Fuentes: No eres tú, es el termómetro: no tomes decisiones importantes en ola de calor

Una investigación de Monash Business School ha demostrado que las noches con temperaturas superiores a 25 °C alteran la calidad del sueño y, al día siguiente, merman la capacidad de tomar decisiones racionales, sobre todo las que requieren cálculos numéricos para evaluar riesgos económicos. El trabajo combina datos de la Encuesta de Vida Familiar de Indonesia con registros de temperatura de satélites de la NASA y revela que el daño cognitivo no lo provocan tanto las jornadas calurosas como las noches sin descanso. El efecto golpea con más fuerza a los hogares con menos ingresos, donde el aire acondicionado es un lujo o un gasto que muchos no pueden asumir.
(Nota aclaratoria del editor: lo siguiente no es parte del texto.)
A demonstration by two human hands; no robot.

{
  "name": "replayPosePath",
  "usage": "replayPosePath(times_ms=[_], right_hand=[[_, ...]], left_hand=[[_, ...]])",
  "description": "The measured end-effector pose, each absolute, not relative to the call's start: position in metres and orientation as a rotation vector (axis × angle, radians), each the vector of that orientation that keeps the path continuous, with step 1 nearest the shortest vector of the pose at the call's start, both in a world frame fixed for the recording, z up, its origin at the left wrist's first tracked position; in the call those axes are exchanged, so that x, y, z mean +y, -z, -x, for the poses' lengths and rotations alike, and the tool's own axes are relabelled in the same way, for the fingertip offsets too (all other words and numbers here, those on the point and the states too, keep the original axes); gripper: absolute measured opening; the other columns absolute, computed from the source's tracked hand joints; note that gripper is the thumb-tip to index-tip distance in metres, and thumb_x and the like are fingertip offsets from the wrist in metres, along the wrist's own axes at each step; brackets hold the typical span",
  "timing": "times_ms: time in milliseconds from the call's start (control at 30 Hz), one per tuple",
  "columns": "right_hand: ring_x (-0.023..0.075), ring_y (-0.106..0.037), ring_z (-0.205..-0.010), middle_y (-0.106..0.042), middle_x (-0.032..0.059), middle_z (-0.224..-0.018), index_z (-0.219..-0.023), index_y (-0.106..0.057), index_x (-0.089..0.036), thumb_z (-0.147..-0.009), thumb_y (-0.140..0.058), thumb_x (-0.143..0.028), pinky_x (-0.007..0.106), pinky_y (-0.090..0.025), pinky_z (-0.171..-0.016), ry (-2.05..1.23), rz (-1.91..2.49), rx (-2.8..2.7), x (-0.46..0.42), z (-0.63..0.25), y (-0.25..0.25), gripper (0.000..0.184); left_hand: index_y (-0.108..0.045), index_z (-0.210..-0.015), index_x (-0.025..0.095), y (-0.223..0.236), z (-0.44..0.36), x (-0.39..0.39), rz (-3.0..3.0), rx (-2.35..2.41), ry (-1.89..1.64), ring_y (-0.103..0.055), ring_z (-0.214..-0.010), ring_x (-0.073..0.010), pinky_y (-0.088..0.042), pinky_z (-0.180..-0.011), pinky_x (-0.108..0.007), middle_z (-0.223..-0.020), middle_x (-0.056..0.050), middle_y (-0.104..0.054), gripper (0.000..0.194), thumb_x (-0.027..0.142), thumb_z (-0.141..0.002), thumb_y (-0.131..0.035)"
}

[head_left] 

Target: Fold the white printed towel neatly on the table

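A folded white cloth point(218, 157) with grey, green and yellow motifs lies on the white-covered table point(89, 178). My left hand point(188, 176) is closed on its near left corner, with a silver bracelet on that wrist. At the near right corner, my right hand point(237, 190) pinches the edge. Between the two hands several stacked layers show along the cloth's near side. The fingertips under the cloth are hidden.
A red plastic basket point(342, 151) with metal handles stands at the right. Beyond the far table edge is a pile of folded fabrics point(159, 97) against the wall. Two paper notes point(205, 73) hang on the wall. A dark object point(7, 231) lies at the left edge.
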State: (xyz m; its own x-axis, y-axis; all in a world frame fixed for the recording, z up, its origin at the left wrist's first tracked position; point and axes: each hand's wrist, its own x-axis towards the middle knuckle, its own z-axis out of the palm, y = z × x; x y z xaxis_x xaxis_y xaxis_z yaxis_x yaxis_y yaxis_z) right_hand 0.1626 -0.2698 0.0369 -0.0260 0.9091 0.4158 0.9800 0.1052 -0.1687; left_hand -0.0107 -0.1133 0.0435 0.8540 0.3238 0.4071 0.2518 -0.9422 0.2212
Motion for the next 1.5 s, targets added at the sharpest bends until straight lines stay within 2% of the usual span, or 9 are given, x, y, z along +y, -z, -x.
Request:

Los autores recuerdan que los veranos son cada vez más cálidos y las olas de calor más frecuentes, lo que convierte el disconfort térmico en un factor estructural, no puntual. Entre las limitaciones, el estudio se circunscribe a Indonesia, un país con un clima y unas condiciones socioeconómicas concretas, por lo que extrapolar los resultados exige cautela. Además, la contaminación atmosférica, compañera habitual del calor, también reduce el rendimiento cognitivo y puede agravar el cuadro. Los investigadores enmarcan el hallazgo en una línea de trabajo que ya había asociado las altas temperaturas con menor productividad, mayor agresividad y más conductas de riesgo.